Task details
Whenever a line in the following entries includes "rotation", tally it. Report nothing except the final count.

*** Opening of Data for this exercise ***

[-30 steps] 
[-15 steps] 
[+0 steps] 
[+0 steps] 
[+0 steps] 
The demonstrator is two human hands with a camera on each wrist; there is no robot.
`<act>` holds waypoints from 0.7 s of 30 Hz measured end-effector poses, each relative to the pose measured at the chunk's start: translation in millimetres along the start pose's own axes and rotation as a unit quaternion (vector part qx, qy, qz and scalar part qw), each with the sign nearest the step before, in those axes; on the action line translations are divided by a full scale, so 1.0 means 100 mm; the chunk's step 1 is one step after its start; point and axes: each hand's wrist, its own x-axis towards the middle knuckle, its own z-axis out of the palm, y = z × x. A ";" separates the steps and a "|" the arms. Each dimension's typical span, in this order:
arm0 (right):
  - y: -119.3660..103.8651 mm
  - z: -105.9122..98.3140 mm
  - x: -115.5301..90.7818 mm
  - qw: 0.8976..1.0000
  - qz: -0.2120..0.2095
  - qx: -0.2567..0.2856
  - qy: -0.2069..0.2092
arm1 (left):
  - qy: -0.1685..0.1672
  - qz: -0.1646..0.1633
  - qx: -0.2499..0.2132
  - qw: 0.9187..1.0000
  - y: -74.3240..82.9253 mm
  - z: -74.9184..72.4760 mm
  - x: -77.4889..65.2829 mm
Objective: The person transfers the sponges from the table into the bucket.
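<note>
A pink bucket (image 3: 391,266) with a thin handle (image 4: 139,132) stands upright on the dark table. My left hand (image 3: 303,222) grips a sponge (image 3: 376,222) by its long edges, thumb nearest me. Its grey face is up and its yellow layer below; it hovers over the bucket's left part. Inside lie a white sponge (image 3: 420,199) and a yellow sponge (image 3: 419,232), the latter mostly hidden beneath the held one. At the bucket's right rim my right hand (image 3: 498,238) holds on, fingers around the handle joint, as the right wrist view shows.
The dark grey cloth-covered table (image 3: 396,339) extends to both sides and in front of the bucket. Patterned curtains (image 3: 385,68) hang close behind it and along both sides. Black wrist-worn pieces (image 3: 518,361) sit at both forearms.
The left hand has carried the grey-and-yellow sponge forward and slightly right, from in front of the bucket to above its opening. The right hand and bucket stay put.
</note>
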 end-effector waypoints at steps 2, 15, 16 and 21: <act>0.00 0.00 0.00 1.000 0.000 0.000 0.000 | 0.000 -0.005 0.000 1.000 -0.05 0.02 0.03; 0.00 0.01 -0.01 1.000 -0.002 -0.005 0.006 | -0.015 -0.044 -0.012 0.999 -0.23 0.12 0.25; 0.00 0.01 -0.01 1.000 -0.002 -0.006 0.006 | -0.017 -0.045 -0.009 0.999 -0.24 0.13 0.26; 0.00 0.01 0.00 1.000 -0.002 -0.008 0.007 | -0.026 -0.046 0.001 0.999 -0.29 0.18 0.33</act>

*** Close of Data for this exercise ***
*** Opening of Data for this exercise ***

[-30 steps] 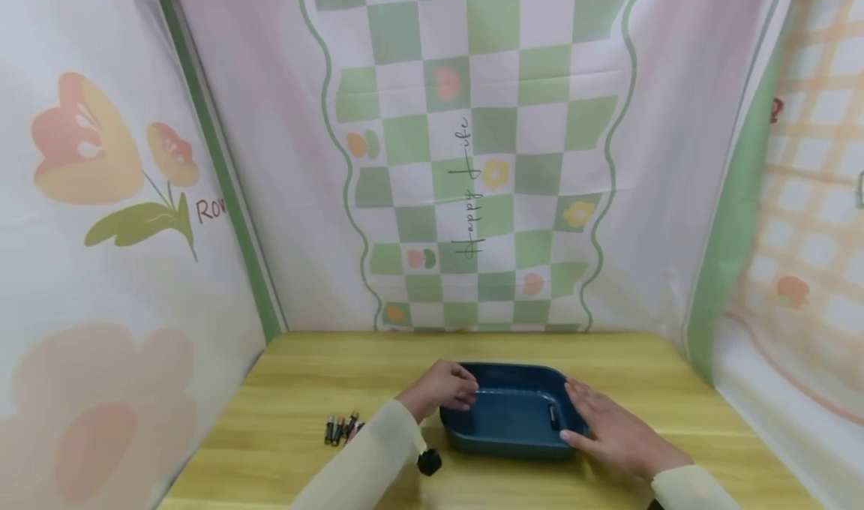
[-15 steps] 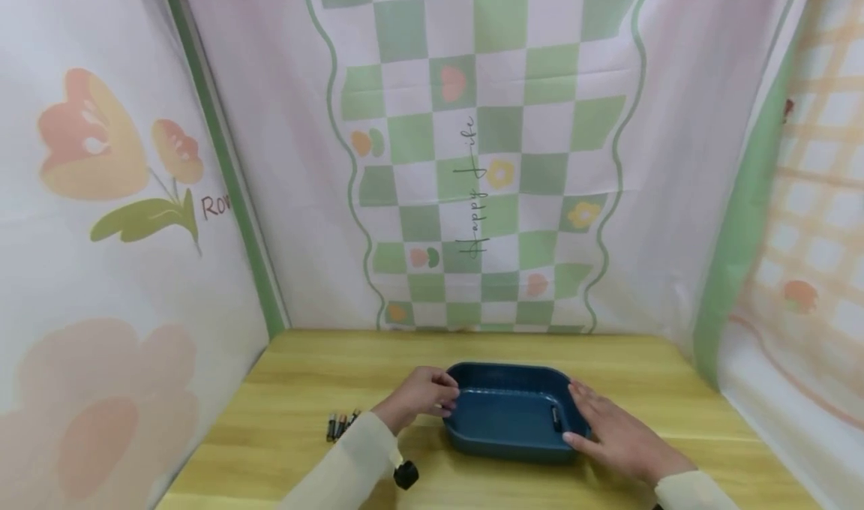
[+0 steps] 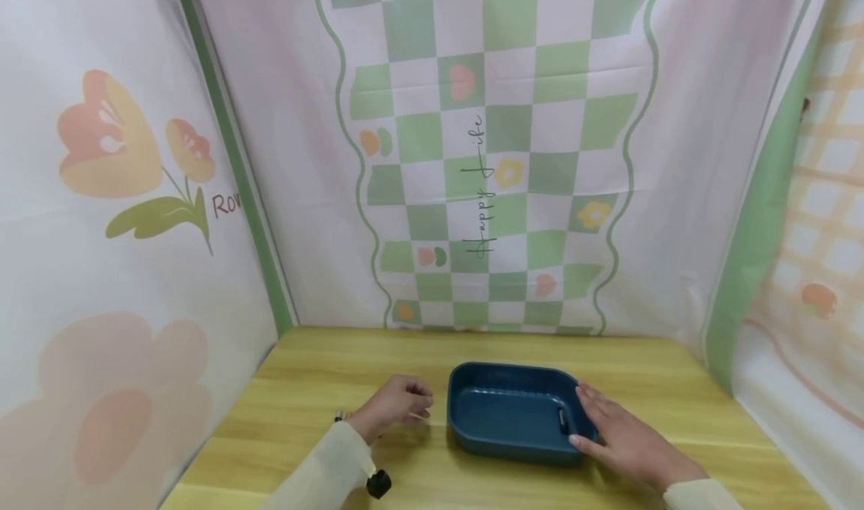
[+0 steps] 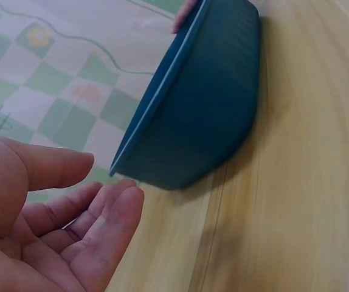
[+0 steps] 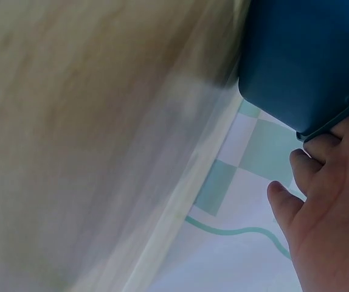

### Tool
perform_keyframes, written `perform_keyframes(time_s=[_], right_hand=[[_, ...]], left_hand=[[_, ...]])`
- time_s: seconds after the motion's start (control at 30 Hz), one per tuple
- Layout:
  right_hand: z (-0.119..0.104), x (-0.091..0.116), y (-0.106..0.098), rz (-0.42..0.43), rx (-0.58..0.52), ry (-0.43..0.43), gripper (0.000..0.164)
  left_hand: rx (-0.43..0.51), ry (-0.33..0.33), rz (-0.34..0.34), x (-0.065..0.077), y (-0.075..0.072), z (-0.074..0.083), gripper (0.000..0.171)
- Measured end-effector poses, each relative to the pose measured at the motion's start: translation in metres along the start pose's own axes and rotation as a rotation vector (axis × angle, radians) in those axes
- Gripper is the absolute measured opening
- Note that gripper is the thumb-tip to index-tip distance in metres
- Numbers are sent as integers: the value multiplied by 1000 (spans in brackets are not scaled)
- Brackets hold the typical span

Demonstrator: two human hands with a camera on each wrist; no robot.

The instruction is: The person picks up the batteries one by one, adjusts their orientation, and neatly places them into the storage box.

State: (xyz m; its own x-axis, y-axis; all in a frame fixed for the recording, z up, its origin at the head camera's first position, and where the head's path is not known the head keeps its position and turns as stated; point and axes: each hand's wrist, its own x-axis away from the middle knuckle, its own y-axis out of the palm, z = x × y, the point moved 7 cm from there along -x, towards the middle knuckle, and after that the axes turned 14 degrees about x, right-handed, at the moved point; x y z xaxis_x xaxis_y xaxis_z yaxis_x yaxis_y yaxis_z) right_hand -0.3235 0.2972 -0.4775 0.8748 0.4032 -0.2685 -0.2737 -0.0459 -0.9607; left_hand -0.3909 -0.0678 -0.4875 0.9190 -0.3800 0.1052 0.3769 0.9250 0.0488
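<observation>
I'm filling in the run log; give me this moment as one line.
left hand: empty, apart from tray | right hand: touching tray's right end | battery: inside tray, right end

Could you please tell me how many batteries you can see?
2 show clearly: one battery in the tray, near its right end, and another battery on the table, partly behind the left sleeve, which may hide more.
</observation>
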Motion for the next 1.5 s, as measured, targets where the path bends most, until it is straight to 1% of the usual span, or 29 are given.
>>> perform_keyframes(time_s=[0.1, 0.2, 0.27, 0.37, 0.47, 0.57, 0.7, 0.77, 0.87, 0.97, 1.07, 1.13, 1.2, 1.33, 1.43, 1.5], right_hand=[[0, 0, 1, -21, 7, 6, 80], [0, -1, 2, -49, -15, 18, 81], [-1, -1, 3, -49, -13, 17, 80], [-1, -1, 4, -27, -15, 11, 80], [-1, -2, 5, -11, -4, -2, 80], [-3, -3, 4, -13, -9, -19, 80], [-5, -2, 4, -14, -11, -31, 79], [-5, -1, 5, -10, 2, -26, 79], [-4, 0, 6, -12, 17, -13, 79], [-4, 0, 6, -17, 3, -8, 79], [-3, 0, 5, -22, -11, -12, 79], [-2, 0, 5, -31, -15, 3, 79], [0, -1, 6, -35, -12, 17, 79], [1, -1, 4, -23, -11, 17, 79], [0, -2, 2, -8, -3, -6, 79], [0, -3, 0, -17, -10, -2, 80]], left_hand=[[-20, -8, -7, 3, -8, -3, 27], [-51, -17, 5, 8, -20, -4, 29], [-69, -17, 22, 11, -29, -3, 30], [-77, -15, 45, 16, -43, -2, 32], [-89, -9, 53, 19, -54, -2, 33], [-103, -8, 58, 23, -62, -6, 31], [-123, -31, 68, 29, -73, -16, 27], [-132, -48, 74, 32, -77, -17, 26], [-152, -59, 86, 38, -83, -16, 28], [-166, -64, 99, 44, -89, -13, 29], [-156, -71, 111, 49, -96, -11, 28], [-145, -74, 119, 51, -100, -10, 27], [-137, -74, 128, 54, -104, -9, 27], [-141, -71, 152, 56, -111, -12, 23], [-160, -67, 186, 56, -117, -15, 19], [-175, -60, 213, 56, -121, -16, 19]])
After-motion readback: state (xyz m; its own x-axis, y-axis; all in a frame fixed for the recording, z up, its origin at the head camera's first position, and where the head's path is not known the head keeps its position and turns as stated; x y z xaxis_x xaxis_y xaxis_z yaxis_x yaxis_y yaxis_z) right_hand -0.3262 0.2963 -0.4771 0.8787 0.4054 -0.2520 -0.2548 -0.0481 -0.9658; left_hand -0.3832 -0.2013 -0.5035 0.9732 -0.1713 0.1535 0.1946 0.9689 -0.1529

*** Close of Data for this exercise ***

The completed task
2